▸ WHAT YOU NEED TO DO
Please restate the records below verbatim, omitting every image they hold.

▸ SUPPLIED DATA

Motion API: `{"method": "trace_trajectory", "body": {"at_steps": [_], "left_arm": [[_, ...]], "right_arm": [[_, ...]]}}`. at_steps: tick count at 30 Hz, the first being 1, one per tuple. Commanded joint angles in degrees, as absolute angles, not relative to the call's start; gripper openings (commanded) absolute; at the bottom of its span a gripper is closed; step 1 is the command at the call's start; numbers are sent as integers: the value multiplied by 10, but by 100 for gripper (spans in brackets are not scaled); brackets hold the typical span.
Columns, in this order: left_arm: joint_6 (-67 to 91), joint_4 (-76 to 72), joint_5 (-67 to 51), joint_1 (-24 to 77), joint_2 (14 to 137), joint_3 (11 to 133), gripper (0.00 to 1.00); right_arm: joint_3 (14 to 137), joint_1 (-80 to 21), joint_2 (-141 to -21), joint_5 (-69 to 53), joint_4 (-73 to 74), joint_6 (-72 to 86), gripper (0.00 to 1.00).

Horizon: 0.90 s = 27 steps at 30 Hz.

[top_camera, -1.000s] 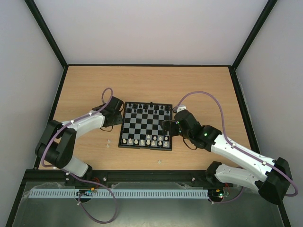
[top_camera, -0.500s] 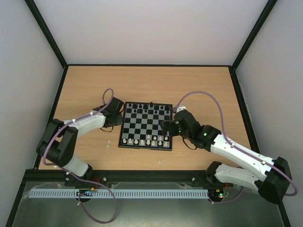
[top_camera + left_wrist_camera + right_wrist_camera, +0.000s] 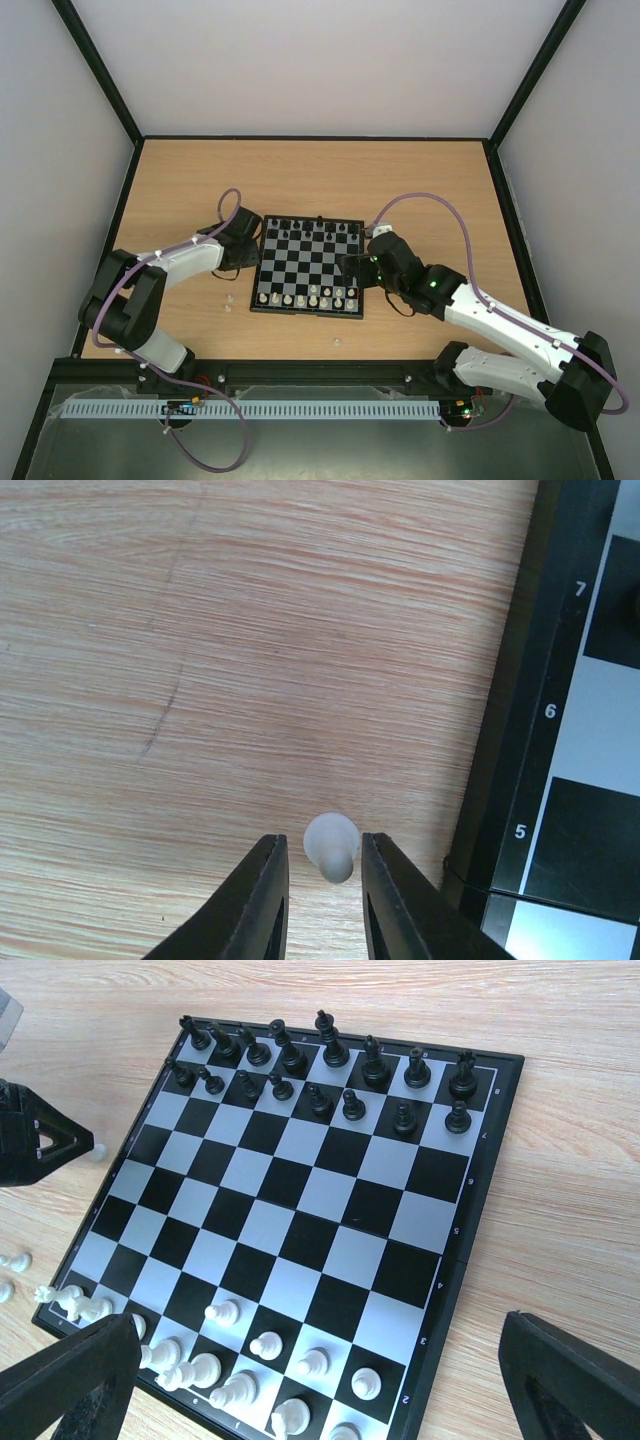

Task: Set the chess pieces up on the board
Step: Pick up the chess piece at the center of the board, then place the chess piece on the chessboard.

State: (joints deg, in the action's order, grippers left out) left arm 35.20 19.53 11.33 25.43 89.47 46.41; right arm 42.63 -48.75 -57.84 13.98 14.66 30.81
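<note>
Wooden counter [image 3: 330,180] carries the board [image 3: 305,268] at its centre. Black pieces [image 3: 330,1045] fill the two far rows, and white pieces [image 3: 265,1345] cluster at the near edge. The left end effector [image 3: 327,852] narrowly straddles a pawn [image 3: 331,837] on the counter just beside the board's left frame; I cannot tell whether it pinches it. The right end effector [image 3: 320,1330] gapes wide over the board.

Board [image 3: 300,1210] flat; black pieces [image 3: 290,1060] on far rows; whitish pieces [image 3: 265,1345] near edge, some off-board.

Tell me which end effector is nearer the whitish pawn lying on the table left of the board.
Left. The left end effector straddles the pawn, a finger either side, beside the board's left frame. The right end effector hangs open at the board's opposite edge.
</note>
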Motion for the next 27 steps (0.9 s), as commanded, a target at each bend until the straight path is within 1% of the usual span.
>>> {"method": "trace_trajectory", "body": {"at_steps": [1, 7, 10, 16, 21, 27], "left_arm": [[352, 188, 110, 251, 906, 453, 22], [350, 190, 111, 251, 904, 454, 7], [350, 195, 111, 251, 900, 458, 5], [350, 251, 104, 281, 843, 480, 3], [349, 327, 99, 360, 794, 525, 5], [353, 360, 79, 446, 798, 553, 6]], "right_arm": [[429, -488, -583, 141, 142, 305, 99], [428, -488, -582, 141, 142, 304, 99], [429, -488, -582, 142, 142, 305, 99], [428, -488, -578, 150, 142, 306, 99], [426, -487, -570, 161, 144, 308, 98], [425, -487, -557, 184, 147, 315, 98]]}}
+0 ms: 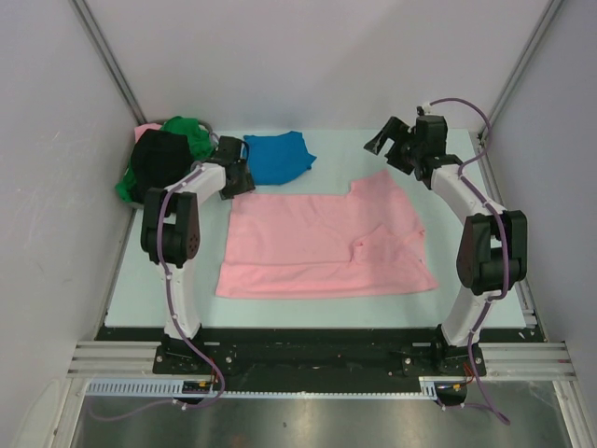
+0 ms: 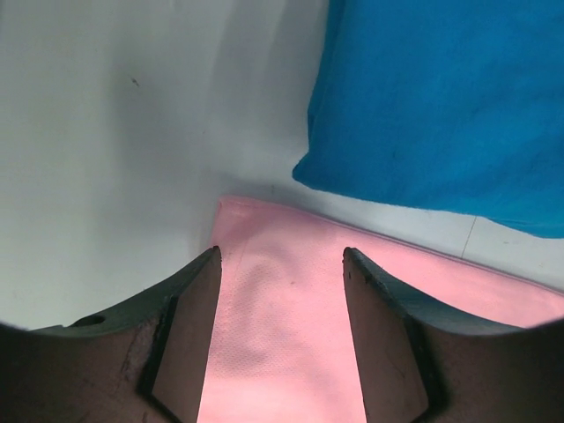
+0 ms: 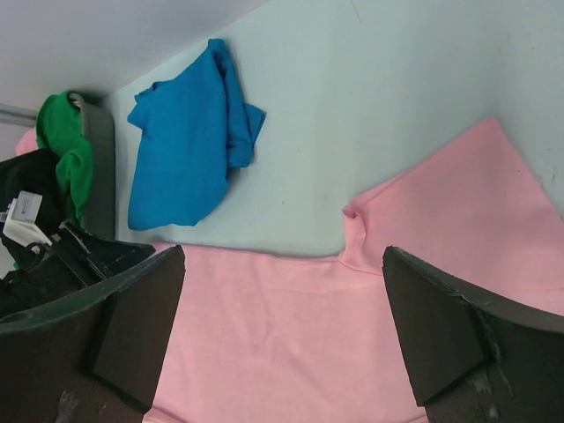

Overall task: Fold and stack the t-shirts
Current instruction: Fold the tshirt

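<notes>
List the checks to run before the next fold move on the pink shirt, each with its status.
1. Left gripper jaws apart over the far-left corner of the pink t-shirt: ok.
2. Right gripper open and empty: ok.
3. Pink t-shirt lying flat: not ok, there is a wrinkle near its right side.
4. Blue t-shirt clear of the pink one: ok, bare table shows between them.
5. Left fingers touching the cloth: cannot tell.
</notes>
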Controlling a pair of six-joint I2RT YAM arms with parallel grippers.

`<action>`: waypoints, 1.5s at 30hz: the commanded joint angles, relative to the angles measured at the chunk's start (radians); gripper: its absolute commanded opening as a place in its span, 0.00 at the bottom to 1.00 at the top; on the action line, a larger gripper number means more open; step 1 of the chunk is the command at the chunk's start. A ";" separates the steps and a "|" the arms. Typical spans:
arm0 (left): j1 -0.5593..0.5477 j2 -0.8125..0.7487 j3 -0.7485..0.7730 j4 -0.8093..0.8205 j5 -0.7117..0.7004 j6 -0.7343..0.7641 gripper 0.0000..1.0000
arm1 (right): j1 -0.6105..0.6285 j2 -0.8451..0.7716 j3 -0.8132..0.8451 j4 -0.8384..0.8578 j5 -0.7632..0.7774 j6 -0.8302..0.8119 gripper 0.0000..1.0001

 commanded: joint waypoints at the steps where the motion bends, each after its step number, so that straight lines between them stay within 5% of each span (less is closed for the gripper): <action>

▸ YOUR SOLUTION
Motion API: `{"method": "trace_trajectory", "body": {"at_steps": [_], "left_arm": [[_, ...]], "right_arm": [[_, ...]]}}`. at_steps: tick count at 30 Hz, the first being 1, one per tuple. Commanded joint angles in degrees, as absolute angles, not relative to the call's start; gripper openings (commanded) absolute; at the bottom of its span a gripper is closed; step 1 is the command at the call's start; numbers are sent as integers: the value multiplied by 10, but by 100 for gripper (spans in brackets are not scaled); brackets hold the typical span.
Columns, in this order: left_arm: joint_6 (-67 to 91), joint_4 (-76 to 72), joint_5 (-67 to 51), joint_1 (-24 to 77), joint_2 (14 to 137), joint_3 (11 to 133), gripper (0.00 to 1.00); right_arm: joint_3 (14 to 137), joint_1 (-80 to 21), joint_2 (-141 to -21), joint_5 (-69 to 53), joint_4 (-73 to 74), joint_6 (-72 to 86), gripper (0.00 to 1.00).

Horizon: 0.90 s = 27 steps at 30 Hz.

[top_camera, -1.000s] 
[top_camera, -0.500s] 
[top_camera + left_wrist_camera + right_wrist_camera, +0.000s] 

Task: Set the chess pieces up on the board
Step: Pick up the chess piece at the center of the board, then place the chess piece on the chessboard.

State: (joints deg, in the action's order, grippers left out) left arm 35.20 19.53 11.33 25.43 89.47 46.41; right arm 42.63 -48.75 -57.84 13.98 14.66 30.81
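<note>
Wooden counter [image 3: 330,180] carries the board [image 3: 305,268] at its centre. Black pieces [image 3: 330,1045] fill the two far rows, and white pieces [image 3: 265,1345] cluster at the near edge. The left end effector [image 3: 327,852] narrowly straddles a pawn [image 3: 331,837] on the counter just beside the board's left frame; I cannot tell whether it pinches it. The right end effector [image 3: 320,1330] gapes wide over the board.

Board [image 3: 300,1210] flat; black pieces [image 3: 290,1060] on far rows; whitish pieces [image 3: 265,1345] near edge, some off-board.

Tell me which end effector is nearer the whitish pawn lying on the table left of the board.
Left. The left end effector straddles the pawn, a finger either side, beside the board's left frame. The right end effector hangs open at the board's opposite edge.
</note>
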Motion for the next 27 steps (0.9 s), as commanded, a target at each bend until the straight path is within 1% of the usual span.
>>> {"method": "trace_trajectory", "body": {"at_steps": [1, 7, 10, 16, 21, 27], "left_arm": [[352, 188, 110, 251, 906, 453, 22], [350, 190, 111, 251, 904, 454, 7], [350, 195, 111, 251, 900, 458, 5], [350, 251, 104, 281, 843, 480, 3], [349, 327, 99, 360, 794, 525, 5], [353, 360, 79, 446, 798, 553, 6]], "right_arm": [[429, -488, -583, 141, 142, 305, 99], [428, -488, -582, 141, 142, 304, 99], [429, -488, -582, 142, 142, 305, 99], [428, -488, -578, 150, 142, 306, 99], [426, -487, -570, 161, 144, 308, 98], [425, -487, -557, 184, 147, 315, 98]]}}
+0 ms: 
+0 ms: 
+0 ms: 

Overall task: Fold and stack the t-shirts
Current instruction: Fold the tshirt

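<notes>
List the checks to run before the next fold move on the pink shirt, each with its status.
1. Left gripper jaws apart over the far-left corner of the pink t-shirt: ok.
2. Right gripper open and empty: ok.
3. Pink t-shirt lying flat: not ok, there is a wrinkle near its right side.
4. Blue t-shirt clear of the pink one: ok, bare table shows between them.
5. Left fingers touching the cloth: cannot tell.
</notes>
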Controlling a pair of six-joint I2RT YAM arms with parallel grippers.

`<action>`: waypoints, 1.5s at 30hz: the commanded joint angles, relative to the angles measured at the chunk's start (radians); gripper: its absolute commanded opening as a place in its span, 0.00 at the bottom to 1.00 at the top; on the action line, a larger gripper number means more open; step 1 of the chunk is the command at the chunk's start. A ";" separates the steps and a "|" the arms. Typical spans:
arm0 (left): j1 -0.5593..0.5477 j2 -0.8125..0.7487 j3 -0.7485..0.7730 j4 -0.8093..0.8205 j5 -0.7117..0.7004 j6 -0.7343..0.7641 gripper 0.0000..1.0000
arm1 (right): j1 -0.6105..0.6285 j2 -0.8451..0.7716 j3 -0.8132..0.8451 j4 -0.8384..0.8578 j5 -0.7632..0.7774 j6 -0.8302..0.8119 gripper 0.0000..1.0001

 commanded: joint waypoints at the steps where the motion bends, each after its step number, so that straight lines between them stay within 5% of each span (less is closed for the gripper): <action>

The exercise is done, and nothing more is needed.